Abstract

This paper examines the evolution and the drowning history of late Lower to Upper Cretaceous carbonate platforms in the Gulf of Hammamet, belonging to the North eastern of Tunisia based on seismic and well data sets. We use seismic architecture, well log data and micro-fauna to reconstruct factors that governed the growth and demise of the platforms. Platform evolution reflects four stages: (1) initial installation, (2) platform aggradation, progradation and retrogradation, (3) coalescence and extension, and (4) burial by Cenozoic siliciclastic deposits. Interpretations of seismic facies help to define platform history indicating that the area of study originated since the Jurassic time as three small platforms on extensional fault-blocks separated by deep seaways. Eustatic sea-level changes controlled the timing of sequence boundary establishment.
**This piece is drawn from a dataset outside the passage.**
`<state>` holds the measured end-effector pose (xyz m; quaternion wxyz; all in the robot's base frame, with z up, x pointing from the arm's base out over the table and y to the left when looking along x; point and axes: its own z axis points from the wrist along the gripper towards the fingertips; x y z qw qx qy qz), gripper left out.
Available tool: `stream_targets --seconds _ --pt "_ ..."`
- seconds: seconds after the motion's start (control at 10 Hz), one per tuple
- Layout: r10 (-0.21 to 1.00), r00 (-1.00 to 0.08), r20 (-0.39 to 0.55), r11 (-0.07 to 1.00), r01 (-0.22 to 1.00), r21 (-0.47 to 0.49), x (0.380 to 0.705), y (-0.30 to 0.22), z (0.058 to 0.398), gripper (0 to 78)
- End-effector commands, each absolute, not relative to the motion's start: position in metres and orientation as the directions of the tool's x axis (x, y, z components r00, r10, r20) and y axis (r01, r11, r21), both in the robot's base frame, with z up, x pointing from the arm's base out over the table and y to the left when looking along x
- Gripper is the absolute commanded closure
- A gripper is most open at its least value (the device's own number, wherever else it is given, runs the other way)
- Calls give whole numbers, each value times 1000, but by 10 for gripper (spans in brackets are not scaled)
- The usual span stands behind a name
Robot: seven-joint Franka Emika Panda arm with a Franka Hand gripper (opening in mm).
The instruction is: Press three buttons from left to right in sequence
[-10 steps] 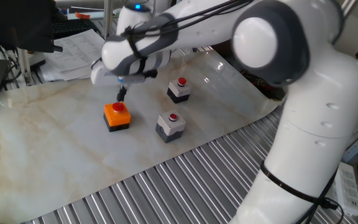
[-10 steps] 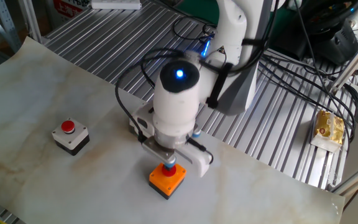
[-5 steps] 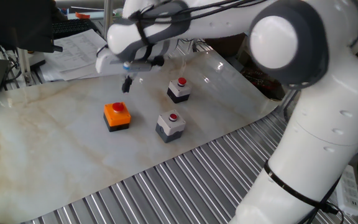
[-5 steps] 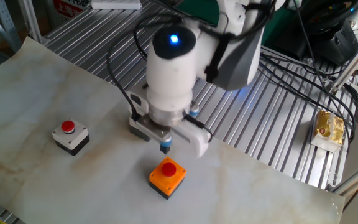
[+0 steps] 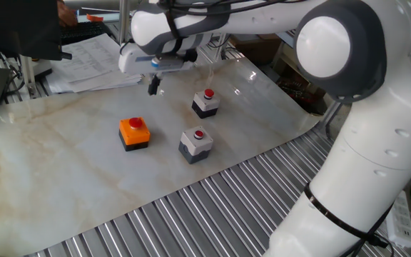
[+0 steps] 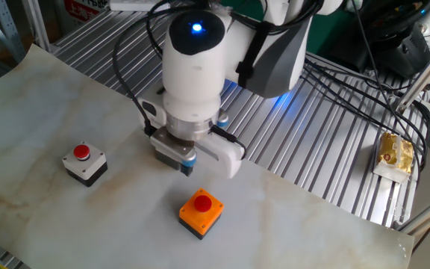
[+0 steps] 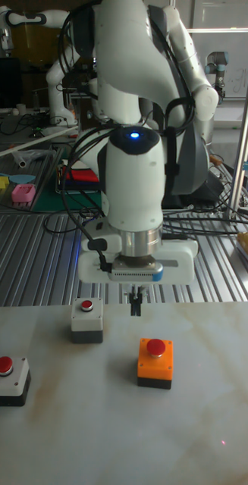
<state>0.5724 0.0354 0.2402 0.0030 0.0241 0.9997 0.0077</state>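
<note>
While the end effector [image 7: 136, 304] is hovering, fingers pressed together, above the tabletop [image 5: 63, 178], the grey button [image 7: 86, 318] is sitting beside it, the orange button [image 7: 155, 362] just below.

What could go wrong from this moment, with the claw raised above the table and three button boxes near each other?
1. The grey box with a red button and the white-topped box on a black base stand close together, so the claw might descend on the wrong one and break the order.
2. The claw tip is narrow and each red button is small; an off-centre descent could hit the housing.
3. The orange box on a black base looks unfastened and could slide if pushed.
</note>
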Motion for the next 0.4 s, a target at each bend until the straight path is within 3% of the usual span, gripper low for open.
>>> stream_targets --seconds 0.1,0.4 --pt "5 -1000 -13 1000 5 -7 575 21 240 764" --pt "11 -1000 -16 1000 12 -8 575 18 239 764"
Nevertheless, tectonics modified facies distributions and stacking patterns. Faulting-controlled the substrate morphology, forming-sites for the development of platform deposits and providing bottom for the localization of backstageped platforms. Faulting may also have caused progradation of the platforms as a result of a slowdown in the creation accommodation space. The net platform extension and backstageping may be controlled by regional subsidence. Progradation is highly developed on the leeward sides of the platforms, but increased accommodation resulting either from rapid local subsidence or changing oceanographic currents also influenced the direction and magnitude of the results.